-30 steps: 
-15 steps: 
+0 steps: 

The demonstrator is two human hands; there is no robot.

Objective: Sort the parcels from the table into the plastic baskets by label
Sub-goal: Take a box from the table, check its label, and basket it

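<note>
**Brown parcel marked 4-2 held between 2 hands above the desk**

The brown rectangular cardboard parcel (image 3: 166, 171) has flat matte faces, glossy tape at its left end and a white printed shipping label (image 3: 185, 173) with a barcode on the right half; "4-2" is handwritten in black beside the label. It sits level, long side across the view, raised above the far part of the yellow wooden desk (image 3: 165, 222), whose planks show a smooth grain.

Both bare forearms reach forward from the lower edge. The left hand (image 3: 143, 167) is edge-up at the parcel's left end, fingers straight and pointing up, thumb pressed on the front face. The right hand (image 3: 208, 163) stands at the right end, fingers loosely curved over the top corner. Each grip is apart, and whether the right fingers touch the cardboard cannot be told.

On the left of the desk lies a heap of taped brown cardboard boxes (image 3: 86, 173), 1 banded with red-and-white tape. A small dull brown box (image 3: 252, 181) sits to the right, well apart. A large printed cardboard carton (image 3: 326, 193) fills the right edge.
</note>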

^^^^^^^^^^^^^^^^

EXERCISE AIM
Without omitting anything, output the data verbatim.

EXERCISE ANSWER
-30 steps: 
-15 steps: 
+0 steps: 

The demonstrator is two human hands; there is no robot.

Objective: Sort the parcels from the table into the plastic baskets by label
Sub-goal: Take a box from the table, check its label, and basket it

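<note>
**Brown parcel marked 4-2 held between 2 hands above the desk**

The brown rectangular cardboard parcel (image 3: 166, 171) has flat matte faces, glossy tape at its left end and a white printed shipping label (image 3: 185, 173) with a barcode on the right half; "4-2" is handwritten in black beside the label. It sits level, long side across the view, raised above the far part of the yellow wooden desk (image 3: 165, 222), whose planks show a smooth grain.

Both bare forearms reach forward from the lower edge. The left hand (image 3: 143, 167) is edge-up at the parcel's left end, fingers straight and pointing up, thumb pressed on the front face. The right hand (image 3: 208, 163) stands at the right end, fingers loosely curved over the top corner. Each grip is apart, and whether the right fingers touch the cardboard cannot be told.

On the left of the desk lies a heap of taped brown cardboard boxes (image 3: 86, 173), 1 banded with red-and-white tape. A small dull brown box (image 3: 252, 181) sits to the right, well apart. A large printed cardboard carton (image 3: 326, 193) fills the right edge.
</note>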

That's the answer, with nothing more to add.